Exercise aim: In the entries below, find the line with "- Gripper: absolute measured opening" and the line with "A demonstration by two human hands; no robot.". Return those two lines and all lines between them, exactly.

[Supplied records Boundary: Start]

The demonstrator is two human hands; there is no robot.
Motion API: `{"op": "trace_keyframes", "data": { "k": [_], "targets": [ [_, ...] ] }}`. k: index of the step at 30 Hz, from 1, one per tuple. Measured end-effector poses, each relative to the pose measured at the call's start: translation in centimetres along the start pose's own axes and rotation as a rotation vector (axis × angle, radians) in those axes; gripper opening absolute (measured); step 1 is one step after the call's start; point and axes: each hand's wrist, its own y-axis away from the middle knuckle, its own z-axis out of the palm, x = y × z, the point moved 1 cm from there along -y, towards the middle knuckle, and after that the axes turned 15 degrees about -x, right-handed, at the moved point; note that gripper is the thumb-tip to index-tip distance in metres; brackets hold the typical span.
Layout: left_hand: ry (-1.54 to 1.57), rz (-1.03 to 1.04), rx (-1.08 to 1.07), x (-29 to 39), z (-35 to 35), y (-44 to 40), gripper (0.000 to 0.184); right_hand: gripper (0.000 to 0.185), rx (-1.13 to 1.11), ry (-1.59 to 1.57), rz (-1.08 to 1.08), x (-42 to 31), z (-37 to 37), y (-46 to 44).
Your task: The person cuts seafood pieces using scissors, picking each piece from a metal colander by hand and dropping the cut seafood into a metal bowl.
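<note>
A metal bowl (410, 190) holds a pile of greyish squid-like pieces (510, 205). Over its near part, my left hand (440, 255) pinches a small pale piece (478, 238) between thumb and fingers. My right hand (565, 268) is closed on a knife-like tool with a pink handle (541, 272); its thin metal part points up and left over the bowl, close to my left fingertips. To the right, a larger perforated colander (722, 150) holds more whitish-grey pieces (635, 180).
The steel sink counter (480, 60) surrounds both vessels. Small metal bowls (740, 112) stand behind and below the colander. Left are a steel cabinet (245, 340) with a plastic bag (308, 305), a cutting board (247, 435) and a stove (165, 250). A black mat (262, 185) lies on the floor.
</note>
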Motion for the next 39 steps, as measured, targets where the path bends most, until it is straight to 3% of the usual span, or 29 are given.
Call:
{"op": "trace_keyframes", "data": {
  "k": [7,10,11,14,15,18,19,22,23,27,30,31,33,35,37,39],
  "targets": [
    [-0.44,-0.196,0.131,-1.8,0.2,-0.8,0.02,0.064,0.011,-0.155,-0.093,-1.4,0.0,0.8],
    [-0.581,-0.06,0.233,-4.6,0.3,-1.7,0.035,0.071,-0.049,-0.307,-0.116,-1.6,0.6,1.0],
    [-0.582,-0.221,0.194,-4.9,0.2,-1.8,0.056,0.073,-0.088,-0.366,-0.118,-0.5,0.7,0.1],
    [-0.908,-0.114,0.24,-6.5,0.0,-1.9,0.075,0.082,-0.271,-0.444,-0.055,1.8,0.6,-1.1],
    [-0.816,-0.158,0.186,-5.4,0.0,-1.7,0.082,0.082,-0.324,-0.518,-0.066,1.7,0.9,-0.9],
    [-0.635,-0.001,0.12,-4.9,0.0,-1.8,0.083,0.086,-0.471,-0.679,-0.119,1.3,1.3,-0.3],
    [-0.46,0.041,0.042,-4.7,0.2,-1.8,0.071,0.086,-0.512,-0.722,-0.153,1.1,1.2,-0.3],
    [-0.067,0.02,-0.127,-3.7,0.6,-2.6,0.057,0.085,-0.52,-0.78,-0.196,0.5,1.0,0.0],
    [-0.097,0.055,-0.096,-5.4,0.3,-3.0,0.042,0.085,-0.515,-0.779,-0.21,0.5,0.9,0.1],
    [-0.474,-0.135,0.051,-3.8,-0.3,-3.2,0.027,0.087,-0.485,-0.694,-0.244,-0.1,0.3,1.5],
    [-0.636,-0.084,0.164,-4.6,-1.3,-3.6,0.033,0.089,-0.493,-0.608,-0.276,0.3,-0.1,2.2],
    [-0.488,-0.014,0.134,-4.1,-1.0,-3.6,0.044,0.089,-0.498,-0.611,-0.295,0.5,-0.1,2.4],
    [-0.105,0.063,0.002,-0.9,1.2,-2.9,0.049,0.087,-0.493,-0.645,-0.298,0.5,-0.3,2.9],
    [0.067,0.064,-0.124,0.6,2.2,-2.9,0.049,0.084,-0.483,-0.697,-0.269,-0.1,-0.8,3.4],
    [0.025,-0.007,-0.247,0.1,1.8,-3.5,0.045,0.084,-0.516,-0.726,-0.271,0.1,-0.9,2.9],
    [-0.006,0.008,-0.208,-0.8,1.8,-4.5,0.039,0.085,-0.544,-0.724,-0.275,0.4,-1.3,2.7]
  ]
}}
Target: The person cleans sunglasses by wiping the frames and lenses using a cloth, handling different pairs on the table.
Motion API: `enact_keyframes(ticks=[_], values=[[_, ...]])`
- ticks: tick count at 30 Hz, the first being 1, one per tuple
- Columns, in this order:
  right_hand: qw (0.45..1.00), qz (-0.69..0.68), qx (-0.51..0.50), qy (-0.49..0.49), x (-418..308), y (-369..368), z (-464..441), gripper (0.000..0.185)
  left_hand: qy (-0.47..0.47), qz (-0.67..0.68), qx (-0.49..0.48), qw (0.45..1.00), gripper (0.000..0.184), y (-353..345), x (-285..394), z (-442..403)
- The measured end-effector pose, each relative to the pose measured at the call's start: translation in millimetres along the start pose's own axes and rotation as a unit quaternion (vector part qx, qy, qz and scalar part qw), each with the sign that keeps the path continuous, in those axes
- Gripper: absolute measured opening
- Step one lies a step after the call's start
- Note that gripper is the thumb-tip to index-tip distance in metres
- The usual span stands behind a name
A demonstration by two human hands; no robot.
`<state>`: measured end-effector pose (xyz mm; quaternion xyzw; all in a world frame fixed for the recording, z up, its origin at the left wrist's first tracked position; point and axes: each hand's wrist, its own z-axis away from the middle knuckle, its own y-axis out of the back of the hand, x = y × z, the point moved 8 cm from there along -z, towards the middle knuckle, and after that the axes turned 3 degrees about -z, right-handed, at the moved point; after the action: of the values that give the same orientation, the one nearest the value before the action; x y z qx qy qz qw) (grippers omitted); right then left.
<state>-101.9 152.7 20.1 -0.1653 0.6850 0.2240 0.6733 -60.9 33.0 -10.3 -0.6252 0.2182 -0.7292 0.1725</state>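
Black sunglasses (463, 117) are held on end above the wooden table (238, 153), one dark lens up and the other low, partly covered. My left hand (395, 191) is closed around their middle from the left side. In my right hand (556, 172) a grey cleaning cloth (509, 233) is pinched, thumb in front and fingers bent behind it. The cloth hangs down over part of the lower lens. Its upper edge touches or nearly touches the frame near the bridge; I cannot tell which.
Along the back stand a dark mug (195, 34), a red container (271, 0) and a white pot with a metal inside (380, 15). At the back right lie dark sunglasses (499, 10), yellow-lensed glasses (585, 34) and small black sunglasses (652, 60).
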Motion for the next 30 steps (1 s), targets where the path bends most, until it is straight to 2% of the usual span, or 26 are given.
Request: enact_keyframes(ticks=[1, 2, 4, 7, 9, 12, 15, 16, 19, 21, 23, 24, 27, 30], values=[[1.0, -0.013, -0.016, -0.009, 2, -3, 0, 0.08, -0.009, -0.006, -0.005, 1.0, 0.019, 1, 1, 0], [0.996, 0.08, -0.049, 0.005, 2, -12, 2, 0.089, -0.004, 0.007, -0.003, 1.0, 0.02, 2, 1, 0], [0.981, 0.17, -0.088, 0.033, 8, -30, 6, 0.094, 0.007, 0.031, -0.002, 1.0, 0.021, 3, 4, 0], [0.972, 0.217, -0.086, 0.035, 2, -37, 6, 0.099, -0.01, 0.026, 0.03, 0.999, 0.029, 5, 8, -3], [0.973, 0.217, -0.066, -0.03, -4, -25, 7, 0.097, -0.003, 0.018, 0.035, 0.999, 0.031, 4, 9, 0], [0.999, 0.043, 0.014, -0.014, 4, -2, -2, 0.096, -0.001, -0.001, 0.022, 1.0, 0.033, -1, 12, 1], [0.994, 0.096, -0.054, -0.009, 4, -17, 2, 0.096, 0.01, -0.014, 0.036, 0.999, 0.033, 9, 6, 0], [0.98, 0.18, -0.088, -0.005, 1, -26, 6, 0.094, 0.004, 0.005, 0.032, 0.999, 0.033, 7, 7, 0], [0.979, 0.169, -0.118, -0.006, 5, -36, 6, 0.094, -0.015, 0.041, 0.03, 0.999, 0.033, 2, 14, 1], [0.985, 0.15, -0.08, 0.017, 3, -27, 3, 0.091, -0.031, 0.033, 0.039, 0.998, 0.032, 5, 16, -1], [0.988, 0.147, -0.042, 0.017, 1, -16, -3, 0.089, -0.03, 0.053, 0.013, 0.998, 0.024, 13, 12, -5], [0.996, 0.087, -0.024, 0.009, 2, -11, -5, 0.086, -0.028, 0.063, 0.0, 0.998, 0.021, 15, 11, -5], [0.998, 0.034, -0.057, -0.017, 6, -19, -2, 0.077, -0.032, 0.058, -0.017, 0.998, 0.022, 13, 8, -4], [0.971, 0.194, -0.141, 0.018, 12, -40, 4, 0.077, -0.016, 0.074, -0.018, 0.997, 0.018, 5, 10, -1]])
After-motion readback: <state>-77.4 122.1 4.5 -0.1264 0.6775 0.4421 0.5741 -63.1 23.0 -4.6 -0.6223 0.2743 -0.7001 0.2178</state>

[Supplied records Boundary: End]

Answer to the problem:
- Gripper: absolute measured opening
- Step one lies a step after the call's start
- Note that gripper is the thumb-tip to index-tip distance in metres
- The usual span stands behind a name
A demonstration by two human hands; no robot.

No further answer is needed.